Exercise goal –
Produce an exact copy of all the records.
★ ★ ★ ★
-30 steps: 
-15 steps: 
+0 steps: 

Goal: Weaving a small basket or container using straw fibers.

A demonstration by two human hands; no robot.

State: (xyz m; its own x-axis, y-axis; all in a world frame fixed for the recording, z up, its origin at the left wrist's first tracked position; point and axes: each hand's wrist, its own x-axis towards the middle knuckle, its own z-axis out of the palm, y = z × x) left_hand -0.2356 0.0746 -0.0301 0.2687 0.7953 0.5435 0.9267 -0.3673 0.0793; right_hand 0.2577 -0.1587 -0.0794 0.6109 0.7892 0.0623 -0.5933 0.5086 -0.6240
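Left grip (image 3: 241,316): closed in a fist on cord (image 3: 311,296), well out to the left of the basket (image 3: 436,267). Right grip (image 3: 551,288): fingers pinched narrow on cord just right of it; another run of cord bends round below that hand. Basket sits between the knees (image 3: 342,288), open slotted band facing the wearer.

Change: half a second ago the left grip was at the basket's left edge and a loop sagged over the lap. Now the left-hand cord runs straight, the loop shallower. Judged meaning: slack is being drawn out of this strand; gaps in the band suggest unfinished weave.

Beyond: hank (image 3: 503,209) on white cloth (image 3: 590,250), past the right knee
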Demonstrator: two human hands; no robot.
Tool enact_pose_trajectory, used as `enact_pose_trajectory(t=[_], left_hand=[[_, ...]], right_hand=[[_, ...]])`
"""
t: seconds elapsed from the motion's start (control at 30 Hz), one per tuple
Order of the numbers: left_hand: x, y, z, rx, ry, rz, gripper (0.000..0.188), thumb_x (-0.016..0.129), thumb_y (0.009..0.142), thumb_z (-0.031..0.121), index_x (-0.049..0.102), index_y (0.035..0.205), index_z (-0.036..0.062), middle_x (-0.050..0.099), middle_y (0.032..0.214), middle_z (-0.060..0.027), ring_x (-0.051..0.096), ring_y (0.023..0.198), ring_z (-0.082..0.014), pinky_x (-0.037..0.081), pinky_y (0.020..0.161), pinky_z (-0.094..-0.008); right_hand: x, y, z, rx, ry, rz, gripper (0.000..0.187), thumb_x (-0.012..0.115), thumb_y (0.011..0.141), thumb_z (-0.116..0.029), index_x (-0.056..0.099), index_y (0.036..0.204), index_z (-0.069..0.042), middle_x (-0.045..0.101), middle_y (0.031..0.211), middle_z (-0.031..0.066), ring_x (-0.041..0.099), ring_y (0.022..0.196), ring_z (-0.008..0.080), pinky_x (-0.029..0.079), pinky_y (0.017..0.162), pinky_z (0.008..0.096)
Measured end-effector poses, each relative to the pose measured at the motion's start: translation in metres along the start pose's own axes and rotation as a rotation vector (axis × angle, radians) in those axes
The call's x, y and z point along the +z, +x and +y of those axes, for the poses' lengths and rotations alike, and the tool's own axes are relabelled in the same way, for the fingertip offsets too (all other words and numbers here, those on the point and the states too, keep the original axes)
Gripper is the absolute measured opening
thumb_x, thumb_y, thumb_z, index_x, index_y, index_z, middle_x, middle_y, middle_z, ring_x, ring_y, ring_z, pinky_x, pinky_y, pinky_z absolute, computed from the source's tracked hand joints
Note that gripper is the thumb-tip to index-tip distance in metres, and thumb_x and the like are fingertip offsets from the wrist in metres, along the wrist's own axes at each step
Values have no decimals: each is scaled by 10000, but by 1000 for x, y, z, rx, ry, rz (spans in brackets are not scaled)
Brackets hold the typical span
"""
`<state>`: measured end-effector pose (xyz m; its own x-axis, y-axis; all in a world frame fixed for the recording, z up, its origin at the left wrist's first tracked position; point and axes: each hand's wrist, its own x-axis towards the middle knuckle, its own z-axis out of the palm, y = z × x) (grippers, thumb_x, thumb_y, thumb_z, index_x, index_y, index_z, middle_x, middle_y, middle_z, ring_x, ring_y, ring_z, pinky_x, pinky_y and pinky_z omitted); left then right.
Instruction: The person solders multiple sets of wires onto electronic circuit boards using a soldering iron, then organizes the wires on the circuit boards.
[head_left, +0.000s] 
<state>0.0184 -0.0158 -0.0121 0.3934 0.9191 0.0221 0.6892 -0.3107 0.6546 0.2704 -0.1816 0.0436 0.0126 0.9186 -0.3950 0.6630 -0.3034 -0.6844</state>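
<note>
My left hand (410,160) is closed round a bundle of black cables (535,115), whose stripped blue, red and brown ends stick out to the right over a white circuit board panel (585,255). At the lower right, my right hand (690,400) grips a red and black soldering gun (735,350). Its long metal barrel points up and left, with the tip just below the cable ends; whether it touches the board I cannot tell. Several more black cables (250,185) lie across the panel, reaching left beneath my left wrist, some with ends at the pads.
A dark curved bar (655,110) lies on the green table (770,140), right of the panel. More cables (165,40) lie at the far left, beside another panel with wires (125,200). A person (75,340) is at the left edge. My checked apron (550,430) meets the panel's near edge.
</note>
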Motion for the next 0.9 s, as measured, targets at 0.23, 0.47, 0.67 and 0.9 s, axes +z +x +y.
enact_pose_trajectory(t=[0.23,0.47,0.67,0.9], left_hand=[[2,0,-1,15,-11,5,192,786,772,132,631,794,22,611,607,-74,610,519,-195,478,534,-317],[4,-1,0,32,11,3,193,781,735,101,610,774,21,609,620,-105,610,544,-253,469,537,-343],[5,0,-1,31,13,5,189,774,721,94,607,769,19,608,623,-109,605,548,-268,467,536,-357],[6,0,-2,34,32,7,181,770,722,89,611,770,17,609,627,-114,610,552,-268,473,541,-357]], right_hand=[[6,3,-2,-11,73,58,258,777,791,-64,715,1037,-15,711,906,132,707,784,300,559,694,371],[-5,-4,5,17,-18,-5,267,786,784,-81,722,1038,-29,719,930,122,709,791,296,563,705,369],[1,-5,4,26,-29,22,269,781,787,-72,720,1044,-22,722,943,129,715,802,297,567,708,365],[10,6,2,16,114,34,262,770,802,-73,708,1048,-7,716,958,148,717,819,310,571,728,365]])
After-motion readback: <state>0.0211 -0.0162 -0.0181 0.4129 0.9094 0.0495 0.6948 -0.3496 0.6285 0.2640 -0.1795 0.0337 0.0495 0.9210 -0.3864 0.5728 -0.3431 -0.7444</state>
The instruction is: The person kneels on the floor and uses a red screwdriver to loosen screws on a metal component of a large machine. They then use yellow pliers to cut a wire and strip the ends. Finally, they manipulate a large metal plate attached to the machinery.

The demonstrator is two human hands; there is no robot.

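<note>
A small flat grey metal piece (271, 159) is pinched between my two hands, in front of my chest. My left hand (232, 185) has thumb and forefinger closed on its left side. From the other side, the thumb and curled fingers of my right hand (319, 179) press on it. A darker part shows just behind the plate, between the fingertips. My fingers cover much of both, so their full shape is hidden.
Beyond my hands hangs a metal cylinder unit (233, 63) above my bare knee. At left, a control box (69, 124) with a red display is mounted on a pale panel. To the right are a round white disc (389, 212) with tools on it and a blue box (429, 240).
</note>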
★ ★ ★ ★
Output of the task –
-30 steps: 
-15 steps: 
+0 steps: 

Goal: Weaving a small basket or container using straw fibers.

A demonstration by two human hands; no robot.

State: (xyz m; its own x-axis, y-axis; all in a world frame fixed for the recording, z up, its origin at the left wrist's first tracked position; point and axes: each hand's wrist, its own x-axis towards the middle knuckle, its own z-axis out of the palm, y = z × x) left_hand -0.2356 0.0746 -0.0301 0.2687 0.7953 0.5435 0.9267 -0.3673 0.0793; right_hand 0.2577 -0.1587 -0.0794 0.6109 0.7892 0.0623 -0.5933 0.5086 -0.6240
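Left grip (image 3: 241,316): closed in a fist on cord (image 3: 311,296), well out to the left of the basket (image 3: 436,267). Right grip (image 3: 551,288): fingers pinched narrow on cord just right of it; another run of cord bends round below that hand. Basket sits between the knees (image 3: 342,288), open slotted band facing the wearer.

Change: half a second ago the left grip was at the basket's left edge and a loop sagged over the lap. Now the left-hand cord runs straight, the loop shallower. Judged meaning: slack is being drawn out of this strand; gaps in the band suggest unfinished weave.

Beyond: hank (image 3: 503,209) on white cloth (image 3: 590,250), past the right knee
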Demonstrator: two human hands; no robot.
Tool enact_pose_trajectory, used as `enact_pose_trajectory(t=[_], left_hand=[[_, ...]], right_hand=[[_, ...]])`
"""
t: seconds elapsed from the motion's start (control at 30 Hz), one per tuple
Order of the numbers: left_hand: x, y, z, rx, ry, rz, gripper (0.000..0.188), thumb_x (-0.016..0.129), thumb_y (0.009..0.142), thumb_z (-0.031..0.121), index_x (-0.049..0.102), index_y (0.035..0.205), index_z (-0.036..0.062), middle_x (-0.050..0.099), middle_y (0.032..0.214), middle_z (-0.060..0.027), ring_x (-0.051..0.096), ring_y (0.023..0.198), ring_z (-0.082..0.014), pinky_x (-0.037..0.081), pinky_y (0.020..0.161), pinky_z (-0.094..-0.008); right_hand: x, y, z, rx, ry, rz, gripper (0.000..0.187), thumb_x (-0.012..0.115), thumb_y (0.011..0.141), thumb_z (-0.116..0.029), index_x (-0.056..0.099), index_y (0.036..0.204), index_z (-0.069..0.042), middle_x (-0.045..0.101), middle_y (0.031..0.211), middle_z (-0.031..0.066), ring_x (-0.041..0.099), ring_y (0.022..0.196), ring_z (-0.008..0.080), pinky_x (-0.029..0.079), pinky_y (0.017..0.162), pinky_z (0.008..0.096)
Measured end-effector poses, each relative to the pose measured at the motion's start: translation in metres along the start pose's own axes and rotation as a rotation vector (axis × angle, radians) in those axes
The call's x, y and z point along the +z, +x and +y of those axes, for the poses' lengths and rotations alike, and the tool's own axes are relabelled in the same way, for the fingertip offsets too (all other words and numbers here, those on the point and the states too, keep the original axes)
Gripper is the absolute measured opening
thumb_x, thumb_y, thumb_z, index_x, index_y, index_z, middle_x, middle_y, middle_z, ring_x, ring_y, ring_z, pinky_x, pinky_y, pinky_z absolute, computed from the source's tracked hand joints
Note that gripper is the thumb-tip to index-tip distance in metres, and thumb_x and the like are fingertip offsets from the wrist in metres, along the wrist's own axes at each step
Values have no decimals: each is scaled by 10000, but by 1000 for x, y, z, rx, ry, rz (spans in brackets are not scaled)
Brackets hold the typical span
"""
`<state>`: measured end-effector pose (xyz m; its own x-axis, y-axis; all in a world frame fixed for the recording, z up, its origin at the left wrist's first tracked position; point and axes: each hand's wrist, its own x-axis towards the middle knuckle, its own z-axis out of the palm, y = z × x) (grippers, thumb_x, thumb_y, thumb_z, index_x, index_y, index_z, middle_x, middle_y, middle_z, ring_x, ring_y, ring_z, pinky_x, pinky_y and pinky_z omitted); left then right.
Instruction: The person solders multiple sets of wires onto electronic circuit boards using a soldering iron, then organizes the wires on the circuit boards.
[head_left, +0.000s] 
<state>0.0184 -0.0158 -0.0121 0.3934 0.9191 0.0221 0.6892 -0.3107 0.6546 0.2704 -0.1816 0.0436 0.0126 0.9186 -0.3950 0.6630 -0.3034 -0.6844</state>
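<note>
My left hand (410,160) is closed round a bundle of black cables (535,115), whose stripped blue, red and brown ends stick out to the right over a white circuit board panel (585,255). At the lower right, my right hand (690,400) grips a red and black soldering gun (735,350). Its long metal barrel points up and left, with the tip just below the cable ends; whether it touches the board I cannot tell. Several more black cables (250,185) lie across the panel, reaching left beneath my left wrist, some with ends at the pads.
A dark curved bar (655,110) lies on the green table (770,140), right of the panel. More cables (165,40) lie at the far left, beside another panel with wires (125,200). A person (75,340) is at the left edge. My checked apron (550,430) meets the panel's near edge.
</note>
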Motion for the next 0.9 s, as measured, targets at 0.23, 0.47, 0.67 and 0.9 s, axes +z +x +y.
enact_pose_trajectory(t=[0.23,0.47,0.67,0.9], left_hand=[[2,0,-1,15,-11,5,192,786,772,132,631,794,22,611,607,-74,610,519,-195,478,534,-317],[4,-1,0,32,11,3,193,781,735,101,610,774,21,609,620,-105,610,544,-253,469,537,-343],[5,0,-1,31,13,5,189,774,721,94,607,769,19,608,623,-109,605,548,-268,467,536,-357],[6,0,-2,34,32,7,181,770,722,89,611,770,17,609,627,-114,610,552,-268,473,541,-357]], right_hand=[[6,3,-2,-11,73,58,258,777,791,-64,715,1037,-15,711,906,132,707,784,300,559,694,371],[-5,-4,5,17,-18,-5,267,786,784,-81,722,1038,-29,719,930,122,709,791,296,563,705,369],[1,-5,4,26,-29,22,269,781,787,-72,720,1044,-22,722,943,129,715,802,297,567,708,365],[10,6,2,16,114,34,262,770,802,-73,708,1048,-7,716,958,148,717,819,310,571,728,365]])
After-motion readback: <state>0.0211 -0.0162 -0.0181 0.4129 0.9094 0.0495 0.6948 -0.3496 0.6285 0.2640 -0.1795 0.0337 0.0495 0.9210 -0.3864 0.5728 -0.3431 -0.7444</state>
The instruction is: The person kneels on the floor and uses a red screwdriver to loosen screws on a metal component of a large machine. They then use yellow pliers to cut a wire and strip the ends. Finally, they manipulate a large metal plate attached to the machinery.

The demonstrator is two human hands; there is no robot.

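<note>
A small flat grey metal piece (271, 159) is pinched between my two hands, in front of my chest. My left hand (232, 185) has thumb and forefinger closed on its left side. From the other side, the thumb and curled fingers of my right hand (319, 179) press on it. A darker part shows just behind the plate, between the fingertips. My fingers cover much of both, so their full shape is hidden.
Beyond my hands hangs a metal cylinder unit (233, 63) above my bare knee. At left, a control box (69, 124) with a red display is mounted on a pale panel. To the right are a round white disc (389, 212) with tools on it and a blue box (429, 240).
</note>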

With this, the exercise is complete.